Horror en Virginia

Nuevamente, una tragedia gigantesca enluta al sistema educativo norteamericano. Al menos 22 estudiantes han sido asesinados al momento de escribir esta nota y otros muchos están heridos de consideración, en una universidad tecnológica en Virginia. Aún no se sabe con certeza si se trató de uno o dos atacantes, y si eran (presumo que están muertos) estudiantes o ex-estudiantes. La prensa estadounidense, fanática de las estadísticas y los cuadros comparativos, se ha apresurado a señalar que es el peor incidente de su tipo en la historia de los Estados Unidos, superando la masacre de Columbine High School, en Colorado, que segó la vida a doce jóvenes estudiantes.
Más allá de los detalles, las cifras y las estadísticas, este nuevo hecho, acaecido menos de una década después de Columbine, revela la profundidad de la crisis social y la descomposición de la sociedad de un país rico y poderoso. ¿Qué está ocurriendo? Tenemos pleno derecho a preguntarnos.

Cuando veo la televisión y escucho las estadísticas, me percato de que se pretende, consciente o inconscientemente, asumir el hecho como parte inevitable de la vida del país, como cuando se habla de cuántos accidentes aéreos ha habido, a la luz de un nuevo siniestro, o cuántos muertos dejan los accidentes de tránsito en un período de intensa circulación. Pero no es normal, bajo ninguna circunstancia, que los muchachos, nuestros hijos o futuros nietos, caigan muertos por las balas de un compañero enloquecido o de un furtivo transeúnte que está harto del mundo. ¿Pasa esto en las universidades y colegios de América del Sur y no lo sabemos? ¿Cuántos muertos van en las universidades españolas, francesas, alemanas o polacas? ¿Es este fenómeno de crímenes “escolares” una nueva realidad mundial, o un cáncer que crece en Estados Unidos, el país de las armas y las guerras? ¿Cuántas masacres quedan por delante? Cualquier joven puede conseguir un arma y en no pocas ocasiones es entrenado por su padre.
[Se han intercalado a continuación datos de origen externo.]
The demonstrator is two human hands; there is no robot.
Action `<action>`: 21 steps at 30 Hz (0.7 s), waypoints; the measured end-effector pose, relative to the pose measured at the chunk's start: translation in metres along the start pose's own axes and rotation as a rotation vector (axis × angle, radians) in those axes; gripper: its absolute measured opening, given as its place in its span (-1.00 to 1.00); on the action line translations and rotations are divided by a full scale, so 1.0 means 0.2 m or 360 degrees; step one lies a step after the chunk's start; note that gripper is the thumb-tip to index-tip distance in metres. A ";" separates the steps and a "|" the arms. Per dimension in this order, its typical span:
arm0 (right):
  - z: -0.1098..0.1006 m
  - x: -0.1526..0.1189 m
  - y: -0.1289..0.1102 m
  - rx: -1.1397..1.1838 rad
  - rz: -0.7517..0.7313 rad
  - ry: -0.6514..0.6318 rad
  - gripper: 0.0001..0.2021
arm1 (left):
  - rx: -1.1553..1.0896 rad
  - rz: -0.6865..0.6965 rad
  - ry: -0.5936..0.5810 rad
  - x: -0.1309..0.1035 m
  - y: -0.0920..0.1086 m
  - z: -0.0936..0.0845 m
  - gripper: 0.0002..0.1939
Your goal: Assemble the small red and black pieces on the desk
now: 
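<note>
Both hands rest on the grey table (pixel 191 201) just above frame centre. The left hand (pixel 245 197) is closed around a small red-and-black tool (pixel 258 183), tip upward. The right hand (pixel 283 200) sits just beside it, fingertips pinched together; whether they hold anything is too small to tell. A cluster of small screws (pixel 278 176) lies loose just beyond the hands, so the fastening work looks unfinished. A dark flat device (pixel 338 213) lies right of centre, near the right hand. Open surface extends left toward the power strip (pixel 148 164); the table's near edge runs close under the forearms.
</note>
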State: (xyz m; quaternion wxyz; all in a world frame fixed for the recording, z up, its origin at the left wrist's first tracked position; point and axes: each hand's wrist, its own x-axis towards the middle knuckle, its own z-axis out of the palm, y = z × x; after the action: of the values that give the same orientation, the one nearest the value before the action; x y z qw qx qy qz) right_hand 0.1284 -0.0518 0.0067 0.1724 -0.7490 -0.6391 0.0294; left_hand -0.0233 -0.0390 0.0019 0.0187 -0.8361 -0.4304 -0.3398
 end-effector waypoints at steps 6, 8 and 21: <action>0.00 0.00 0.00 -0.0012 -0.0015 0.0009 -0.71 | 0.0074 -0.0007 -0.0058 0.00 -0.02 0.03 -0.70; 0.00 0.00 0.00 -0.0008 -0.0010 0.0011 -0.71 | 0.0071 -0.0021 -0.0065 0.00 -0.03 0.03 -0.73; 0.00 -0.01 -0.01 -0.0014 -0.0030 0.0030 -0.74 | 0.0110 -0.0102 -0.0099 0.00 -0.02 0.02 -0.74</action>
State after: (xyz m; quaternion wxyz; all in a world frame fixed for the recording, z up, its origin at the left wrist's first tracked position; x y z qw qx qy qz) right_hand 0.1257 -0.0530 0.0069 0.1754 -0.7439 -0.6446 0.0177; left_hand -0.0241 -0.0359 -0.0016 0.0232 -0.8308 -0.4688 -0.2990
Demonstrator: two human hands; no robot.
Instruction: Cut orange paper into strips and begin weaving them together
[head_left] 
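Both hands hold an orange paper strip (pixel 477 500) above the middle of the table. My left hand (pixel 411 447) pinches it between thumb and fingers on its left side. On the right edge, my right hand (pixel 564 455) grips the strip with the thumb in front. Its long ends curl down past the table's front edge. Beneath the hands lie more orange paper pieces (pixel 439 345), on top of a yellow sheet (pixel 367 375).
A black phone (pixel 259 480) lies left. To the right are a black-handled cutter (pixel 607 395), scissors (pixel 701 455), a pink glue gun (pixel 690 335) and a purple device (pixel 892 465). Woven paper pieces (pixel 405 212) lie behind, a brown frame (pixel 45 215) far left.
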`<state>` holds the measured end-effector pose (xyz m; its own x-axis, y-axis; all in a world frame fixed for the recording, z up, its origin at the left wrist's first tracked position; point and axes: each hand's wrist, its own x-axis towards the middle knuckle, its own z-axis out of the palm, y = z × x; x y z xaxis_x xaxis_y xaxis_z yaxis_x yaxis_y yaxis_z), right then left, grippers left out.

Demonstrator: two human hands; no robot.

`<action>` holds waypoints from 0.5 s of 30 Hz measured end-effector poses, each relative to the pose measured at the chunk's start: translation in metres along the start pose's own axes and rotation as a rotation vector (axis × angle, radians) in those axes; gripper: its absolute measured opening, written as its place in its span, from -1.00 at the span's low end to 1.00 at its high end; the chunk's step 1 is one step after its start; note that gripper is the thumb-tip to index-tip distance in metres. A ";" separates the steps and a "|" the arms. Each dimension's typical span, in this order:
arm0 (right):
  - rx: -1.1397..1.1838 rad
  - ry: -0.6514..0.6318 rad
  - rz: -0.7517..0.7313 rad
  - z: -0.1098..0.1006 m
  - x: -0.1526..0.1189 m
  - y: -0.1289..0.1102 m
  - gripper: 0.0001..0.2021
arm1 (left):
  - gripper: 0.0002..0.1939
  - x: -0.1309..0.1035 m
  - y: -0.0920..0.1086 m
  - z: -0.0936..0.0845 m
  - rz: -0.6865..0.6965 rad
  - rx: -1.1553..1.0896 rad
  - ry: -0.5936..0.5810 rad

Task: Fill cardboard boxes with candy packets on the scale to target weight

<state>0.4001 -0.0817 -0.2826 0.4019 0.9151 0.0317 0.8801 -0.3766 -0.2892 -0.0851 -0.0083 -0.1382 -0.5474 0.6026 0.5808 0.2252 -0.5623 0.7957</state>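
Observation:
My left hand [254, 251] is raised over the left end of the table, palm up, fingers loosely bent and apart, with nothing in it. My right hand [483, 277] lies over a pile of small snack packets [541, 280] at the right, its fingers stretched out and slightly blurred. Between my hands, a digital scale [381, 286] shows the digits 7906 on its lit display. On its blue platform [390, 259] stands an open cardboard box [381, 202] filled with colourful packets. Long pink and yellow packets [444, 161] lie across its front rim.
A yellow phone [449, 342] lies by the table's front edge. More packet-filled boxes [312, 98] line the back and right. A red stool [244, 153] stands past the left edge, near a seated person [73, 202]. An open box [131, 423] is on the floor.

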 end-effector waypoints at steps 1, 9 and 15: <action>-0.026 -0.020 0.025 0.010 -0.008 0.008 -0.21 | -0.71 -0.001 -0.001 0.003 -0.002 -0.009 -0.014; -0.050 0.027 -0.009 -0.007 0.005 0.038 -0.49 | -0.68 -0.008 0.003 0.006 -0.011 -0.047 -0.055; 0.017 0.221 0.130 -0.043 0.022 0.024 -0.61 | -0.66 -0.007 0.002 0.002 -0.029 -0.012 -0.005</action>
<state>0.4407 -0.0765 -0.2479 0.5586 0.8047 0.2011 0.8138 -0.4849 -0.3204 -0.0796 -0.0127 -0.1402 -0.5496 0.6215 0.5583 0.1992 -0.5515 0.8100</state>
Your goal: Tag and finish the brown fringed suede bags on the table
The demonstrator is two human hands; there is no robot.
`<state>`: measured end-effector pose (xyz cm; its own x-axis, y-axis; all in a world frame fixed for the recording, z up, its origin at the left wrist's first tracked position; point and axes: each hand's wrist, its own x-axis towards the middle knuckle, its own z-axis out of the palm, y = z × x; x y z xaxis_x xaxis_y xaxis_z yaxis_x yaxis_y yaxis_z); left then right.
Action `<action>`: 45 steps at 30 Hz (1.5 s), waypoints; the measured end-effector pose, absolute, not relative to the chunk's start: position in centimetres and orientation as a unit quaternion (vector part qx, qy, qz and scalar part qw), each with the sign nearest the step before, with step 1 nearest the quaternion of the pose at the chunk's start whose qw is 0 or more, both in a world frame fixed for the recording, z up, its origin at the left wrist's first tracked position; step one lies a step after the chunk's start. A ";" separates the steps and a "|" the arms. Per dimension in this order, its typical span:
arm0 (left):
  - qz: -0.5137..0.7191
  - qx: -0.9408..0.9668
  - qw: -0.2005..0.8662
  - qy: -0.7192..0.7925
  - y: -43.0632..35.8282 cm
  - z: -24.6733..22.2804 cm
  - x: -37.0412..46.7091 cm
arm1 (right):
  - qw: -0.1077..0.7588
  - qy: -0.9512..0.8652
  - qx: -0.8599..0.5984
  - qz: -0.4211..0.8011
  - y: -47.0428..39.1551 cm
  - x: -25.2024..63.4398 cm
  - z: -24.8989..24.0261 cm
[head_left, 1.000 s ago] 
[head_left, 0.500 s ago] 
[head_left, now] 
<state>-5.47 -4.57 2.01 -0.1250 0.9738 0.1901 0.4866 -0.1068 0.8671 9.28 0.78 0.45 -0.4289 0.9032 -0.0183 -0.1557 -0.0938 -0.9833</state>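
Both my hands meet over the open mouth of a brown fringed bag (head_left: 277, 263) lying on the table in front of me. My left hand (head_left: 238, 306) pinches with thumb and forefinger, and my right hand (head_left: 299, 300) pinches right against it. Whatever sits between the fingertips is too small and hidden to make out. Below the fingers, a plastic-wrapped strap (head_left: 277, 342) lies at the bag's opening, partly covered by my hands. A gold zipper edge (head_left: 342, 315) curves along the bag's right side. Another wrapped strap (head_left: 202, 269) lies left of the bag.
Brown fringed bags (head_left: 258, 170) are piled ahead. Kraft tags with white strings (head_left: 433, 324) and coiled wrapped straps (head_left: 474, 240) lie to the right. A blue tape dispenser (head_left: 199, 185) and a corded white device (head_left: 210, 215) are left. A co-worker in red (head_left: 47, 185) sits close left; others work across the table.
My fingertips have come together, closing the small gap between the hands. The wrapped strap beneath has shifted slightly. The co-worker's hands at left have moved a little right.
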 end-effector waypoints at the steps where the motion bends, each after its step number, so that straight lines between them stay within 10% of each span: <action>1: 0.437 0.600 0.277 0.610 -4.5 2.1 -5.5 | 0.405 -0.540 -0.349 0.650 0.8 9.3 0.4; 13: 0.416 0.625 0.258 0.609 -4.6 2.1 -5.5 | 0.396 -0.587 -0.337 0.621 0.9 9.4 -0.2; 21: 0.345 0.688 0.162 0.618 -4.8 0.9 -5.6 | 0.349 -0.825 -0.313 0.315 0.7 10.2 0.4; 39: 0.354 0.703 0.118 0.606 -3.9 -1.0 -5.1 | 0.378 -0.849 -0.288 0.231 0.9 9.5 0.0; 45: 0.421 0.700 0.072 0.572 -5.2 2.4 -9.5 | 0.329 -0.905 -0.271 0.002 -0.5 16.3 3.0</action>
La violencia en la sociedad no nace sola. Las guerras absurdas deben tener un costo psicológico muy alto. La pacatería moral y el anuncio de los fuegos del infierno también. La competencia vil, el valor de lo material, el desprecio hacia los conocimientos. Estoy consternado y conmovido. ¿Sacarán las conclusiones pertinentes los políticos, o seguirán empeñados en administrar el nuevo mundo, con rasgos de barbarie? Aquí no sólo han muerto estudiantes, aquí está muriendo Norteamérica.

Un comentario

  1. Una tragedia terrible que delata la ausencia de valores sociales, el desprendimiento y el desapego de la realidad y por la vida, propia y ajena. La invasión de la cultura bélica y guerrerista a la juventud, los modelos de poder, la extrema presión competitiva por valores materiales, la constante evaluación del éxito sólo en términos económicos, la falta de atención individualizada en los colegios y universidades, la destrucción del núcleo familiar, el arraigo de las armas sobretodo en zonas rurales, y un sistema de salud inhumano, donde especialmente la atención mental es carente, han servido a la masacre de Virginia Tech, y el horrible trauma para la comunidad de jóvenes estudiantes a los que les (nos) toca sobrevivir entre la descomposición.